##modeling

In [None]:
from sklearn.feature_extraction.text import TfidfVectorizer
from sklearn.metrics.pairwise import cosine_similarity
import pandas as pd

data = pd.read_csv('/content/proses_pml.csv')

# TF-IDF Vectorization pada kolom 'Genre'
tfidf = TfidfVectorizer(stop_words='english')
tfidf_matrix = tfidf.fit_transform(data['Genre'])

# Hitung Cosine Similarity
cosine_sim = cosine_similarity(tfidf_matrix, tfidf_matrix)

# Buat fungsi rekomendasi berbasis konten
indices = pd.Series(data.index, index=data['Movie Name']).drop_duplicates()

def content_based_recommendations(user_id=None):
    if user_id:  # Jika ID pengguna dimasukkan
        # Ambil semua film yang direview oleh pengguna
        watched_movies = data[data['Reviewer'] == user_id]['Movie Name'].tolist()
        if not watched_movies:
            return f"Pengguna dengan ID '{user_id}' tidak memiliki review dalam database."

        # Ambil indeks film yang direview
        watched_indices = indices[watched_movies].values
        # Hitung skor kesamaan untuk semua film yang direview
        sim_scores = sum([cosine_sim[i] for i in watched_indices])
    else:  # Jika tidak ada ID pengguna, gunakan film pertama sebagai referensi
        sim_scores = cosine_sim[0]

    # Urutkan skor kesamaan dan ambil 3 teratas
    sim_scores = list(enumerate(sim_scores))
    sim_scores = sorted(sim_scores, key=lambda x: x[1], reverse=True)
    movie_indices = [i[0] for i in sim_scores[1:4]]  # Ambil rekomendasi teratas

    return data['Movie Name'].iloc[movie_indices]

# Input pengguna: ID pengguna
user_id_input = input("Masukkan ID / Username: ").strip()

if user_id_input:
    print(f"ID / Username: {user_id_input} diterima.
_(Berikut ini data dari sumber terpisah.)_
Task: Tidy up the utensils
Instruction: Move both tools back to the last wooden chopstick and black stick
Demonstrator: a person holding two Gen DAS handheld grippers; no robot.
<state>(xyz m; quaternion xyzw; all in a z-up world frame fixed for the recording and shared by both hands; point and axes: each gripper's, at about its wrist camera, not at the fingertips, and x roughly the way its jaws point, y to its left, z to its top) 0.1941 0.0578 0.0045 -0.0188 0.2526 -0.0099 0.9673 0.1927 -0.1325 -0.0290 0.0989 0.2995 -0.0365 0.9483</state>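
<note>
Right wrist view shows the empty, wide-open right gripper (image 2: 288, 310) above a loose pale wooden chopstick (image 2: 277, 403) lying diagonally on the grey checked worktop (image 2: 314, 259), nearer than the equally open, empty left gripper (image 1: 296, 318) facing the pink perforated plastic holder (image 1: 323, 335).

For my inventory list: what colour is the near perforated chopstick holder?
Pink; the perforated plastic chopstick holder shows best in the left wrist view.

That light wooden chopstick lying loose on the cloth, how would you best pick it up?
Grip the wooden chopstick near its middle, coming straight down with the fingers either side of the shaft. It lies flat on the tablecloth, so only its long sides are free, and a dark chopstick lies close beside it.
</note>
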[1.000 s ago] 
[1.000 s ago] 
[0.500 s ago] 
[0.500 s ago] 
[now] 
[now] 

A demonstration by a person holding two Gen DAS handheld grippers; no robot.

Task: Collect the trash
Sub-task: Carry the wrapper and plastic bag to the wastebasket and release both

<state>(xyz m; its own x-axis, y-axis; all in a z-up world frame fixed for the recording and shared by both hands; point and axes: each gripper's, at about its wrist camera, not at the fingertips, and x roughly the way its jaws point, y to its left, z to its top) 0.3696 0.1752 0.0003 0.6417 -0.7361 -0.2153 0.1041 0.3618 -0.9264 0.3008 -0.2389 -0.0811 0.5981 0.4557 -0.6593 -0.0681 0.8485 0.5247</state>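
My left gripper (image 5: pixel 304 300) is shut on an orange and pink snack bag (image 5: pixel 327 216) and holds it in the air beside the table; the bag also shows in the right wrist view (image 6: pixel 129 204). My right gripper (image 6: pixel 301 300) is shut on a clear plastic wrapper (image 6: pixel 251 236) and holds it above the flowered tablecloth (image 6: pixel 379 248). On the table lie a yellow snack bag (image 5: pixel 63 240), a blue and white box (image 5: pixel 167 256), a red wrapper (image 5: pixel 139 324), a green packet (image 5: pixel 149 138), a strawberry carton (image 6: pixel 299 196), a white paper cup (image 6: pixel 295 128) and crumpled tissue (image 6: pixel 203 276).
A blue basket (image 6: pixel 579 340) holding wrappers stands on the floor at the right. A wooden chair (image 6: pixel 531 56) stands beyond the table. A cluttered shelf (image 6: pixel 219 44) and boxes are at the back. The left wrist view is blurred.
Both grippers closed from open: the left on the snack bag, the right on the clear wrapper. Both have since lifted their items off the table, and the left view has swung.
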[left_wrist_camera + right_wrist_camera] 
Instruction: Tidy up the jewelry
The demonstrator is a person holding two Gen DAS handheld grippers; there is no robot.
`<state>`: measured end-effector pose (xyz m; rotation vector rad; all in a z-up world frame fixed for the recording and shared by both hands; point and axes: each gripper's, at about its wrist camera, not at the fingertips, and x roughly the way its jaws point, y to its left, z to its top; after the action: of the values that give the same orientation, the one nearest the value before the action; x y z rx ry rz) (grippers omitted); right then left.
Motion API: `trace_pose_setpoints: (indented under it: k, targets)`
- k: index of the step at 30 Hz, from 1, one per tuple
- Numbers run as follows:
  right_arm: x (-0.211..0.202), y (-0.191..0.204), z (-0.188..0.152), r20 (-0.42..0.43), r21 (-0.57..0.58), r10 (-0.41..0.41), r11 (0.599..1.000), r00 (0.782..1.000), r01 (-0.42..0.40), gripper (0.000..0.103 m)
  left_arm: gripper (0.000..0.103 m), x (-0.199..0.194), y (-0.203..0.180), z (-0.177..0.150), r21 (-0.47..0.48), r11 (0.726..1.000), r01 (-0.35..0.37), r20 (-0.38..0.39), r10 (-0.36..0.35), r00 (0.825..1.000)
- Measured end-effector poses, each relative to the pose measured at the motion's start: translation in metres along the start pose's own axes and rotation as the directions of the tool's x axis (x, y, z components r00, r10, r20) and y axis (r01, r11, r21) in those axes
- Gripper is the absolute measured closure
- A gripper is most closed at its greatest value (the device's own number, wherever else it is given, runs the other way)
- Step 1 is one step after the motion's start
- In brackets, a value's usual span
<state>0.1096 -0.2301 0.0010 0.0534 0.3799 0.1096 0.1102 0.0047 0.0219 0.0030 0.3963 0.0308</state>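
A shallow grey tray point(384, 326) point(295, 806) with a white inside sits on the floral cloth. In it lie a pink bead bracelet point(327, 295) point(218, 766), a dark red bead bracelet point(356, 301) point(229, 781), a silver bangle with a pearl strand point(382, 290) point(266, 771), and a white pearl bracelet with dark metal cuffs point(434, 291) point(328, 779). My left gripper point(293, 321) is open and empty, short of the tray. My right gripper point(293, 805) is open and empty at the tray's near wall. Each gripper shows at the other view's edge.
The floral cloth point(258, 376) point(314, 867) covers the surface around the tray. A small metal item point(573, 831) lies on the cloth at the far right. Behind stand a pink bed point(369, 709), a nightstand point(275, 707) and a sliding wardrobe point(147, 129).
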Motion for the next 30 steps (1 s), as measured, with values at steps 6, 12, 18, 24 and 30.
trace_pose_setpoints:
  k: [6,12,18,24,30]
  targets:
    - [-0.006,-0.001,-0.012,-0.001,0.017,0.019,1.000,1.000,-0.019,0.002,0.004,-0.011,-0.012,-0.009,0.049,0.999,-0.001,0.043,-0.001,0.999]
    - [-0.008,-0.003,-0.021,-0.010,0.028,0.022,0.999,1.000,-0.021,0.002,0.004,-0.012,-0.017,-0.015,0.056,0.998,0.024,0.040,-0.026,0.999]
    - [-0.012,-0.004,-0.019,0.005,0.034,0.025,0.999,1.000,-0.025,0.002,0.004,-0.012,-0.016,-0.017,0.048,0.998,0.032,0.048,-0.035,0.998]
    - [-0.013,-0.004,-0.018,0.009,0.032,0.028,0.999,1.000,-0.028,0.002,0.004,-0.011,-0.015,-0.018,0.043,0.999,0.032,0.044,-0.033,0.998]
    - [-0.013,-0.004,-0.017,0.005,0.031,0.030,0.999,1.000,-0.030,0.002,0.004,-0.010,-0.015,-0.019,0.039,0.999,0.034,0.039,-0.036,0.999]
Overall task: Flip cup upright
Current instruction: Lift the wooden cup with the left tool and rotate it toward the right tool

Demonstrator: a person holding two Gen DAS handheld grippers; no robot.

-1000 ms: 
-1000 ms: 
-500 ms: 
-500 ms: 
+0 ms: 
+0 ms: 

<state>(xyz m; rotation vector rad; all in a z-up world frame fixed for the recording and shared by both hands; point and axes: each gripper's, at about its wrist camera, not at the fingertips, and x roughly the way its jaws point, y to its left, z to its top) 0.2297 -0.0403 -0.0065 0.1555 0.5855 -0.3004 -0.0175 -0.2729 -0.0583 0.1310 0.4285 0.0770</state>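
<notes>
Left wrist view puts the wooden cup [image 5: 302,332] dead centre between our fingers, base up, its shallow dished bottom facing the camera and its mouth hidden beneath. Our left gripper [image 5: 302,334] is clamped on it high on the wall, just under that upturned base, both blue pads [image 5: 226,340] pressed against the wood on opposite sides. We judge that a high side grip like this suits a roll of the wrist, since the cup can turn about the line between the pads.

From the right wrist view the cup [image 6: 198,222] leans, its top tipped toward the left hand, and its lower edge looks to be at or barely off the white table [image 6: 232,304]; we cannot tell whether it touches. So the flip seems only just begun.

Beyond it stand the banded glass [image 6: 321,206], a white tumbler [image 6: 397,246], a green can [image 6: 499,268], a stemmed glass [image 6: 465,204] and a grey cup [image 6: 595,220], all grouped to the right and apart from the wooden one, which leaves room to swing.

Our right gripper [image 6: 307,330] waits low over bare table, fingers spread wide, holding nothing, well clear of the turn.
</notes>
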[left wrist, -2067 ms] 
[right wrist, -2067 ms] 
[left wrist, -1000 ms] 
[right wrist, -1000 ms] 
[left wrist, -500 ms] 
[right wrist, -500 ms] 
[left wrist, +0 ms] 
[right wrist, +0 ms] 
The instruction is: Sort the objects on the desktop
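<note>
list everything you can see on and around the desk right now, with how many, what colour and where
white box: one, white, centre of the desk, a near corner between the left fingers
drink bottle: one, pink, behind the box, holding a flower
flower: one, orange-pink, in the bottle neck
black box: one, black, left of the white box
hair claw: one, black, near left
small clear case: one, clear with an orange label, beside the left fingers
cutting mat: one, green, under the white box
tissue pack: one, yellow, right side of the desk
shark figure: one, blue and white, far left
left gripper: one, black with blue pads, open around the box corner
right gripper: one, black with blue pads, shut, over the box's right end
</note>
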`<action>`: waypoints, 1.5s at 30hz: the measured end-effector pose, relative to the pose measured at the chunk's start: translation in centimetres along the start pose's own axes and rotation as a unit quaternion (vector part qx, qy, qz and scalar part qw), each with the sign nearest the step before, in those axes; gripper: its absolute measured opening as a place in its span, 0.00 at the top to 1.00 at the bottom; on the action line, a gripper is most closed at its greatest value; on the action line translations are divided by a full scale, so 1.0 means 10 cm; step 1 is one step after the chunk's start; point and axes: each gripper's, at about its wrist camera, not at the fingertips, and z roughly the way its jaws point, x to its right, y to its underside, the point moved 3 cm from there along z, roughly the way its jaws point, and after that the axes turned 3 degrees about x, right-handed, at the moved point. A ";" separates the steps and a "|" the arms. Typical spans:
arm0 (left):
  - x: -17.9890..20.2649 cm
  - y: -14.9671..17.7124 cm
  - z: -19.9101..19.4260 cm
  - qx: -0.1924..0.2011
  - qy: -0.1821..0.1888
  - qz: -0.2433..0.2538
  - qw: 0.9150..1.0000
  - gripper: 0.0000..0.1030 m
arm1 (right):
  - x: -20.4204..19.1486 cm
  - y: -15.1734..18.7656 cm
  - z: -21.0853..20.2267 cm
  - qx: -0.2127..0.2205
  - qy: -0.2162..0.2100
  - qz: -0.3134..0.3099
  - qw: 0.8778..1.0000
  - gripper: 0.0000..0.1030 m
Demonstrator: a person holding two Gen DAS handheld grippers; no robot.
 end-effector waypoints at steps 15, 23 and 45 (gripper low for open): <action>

Menyesuaikan rekomendasi...")
    recommendations = content_based_recommendations(user_id=user_id_input)
else:
    recommendations = content_based_recommendations()

print("Rekomendasi:")
print(recommendations)

# Evaluasi model: Menghitung Mean Cosine Similarity
def evaluate_model():
    """
    Fungsi untuk mengevaluasi model dengan menghitung mean cosine similarity
    dari semua rekomendasi yang diberikan.
    """
    similarities = []
    for idx in range(len(data)):
        # Cosine similarity untuk tiap item
        sim_scores = list(enumerate(cosine_sim[idx]))
        sim_scores = sorted(sim_scores, key=lambda x: x[1], reverse=True)
        top_similarities = [x[1] for x in sim_scores[1:4]]
        similarities.extend(top_similarities)
    mean_similarity = sum(similarities) / len(similarities)
    return mean_similarity

# Hitung evaluasi model
mean_similarity = evaluate_model()
print(f"Mean Cosine Similarity untuk rekomendasi: {mean_similarity:.4f}")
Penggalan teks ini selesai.